Moreover, 21 percent of those surveyed admitted to medicating their kids with paracetamol, such as Panodil, before sending them to school.

The FOLA parents’ organisation is shocked by the findings.

“I think it is absolutely crazy. It simply cannot be that a child goes to school sick and plays with lots of other children. Then we are faced with the fact that they will infect the whole institution,” said FOLA chair Signe Nielsen.

Pill pushers
At the Børnehuset daycare institution in Silkeborg a meeting was called where parents were implored not to bring their sick children to school.
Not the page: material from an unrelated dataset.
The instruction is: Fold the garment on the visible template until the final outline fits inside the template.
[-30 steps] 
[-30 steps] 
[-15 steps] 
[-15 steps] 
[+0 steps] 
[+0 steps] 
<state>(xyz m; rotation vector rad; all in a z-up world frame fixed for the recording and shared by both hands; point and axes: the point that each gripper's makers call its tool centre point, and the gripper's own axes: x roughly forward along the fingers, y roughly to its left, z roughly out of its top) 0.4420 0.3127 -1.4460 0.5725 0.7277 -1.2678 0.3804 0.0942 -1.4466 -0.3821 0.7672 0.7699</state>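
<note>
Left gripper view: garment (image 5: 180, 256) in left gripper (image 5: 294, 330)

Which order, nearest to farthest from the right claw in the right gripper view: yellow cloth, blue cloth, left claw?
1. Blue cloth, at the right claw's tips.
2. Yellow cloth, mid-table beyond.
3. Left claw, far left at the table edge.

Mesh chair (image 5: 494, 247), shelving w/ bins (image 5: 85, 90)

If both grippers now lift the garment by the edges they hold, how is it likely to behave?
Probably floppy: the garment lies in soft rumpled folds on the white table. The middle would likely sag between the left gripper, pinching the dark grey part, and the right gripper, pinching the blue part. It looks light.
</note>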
At Børnehuset there are fears that parents prefer to pack their kids off with a pill without informing teachers.

“We occasionally have children who that they have had a pill for breakfast,” said headteacher Susanne Bødker. “You might think that it is a Panodil more than a vitamin pill, if it is a child who has just been sick, for example.”

Parents sick and tired
Parents, when confronted, often cite pressure at work as a reason for not being able to stay at home with their children.

Many declare that they simply cannot take another day off, as they are afraid of being fired.

Allan Randrup Thomsen, a professor of virology at KU, has heavily criticised the parents’ actions, describing the current situation as a “vicious circle”.

“It promotes the spread of viruses, and it adds momentum to a cycle where parents are pressured by high levels of sick-leave. If they then choose to send the children to daycare while they are still recovering, they keep the epidemic going in daycares, and this in turn puts a greater burden on the parents.”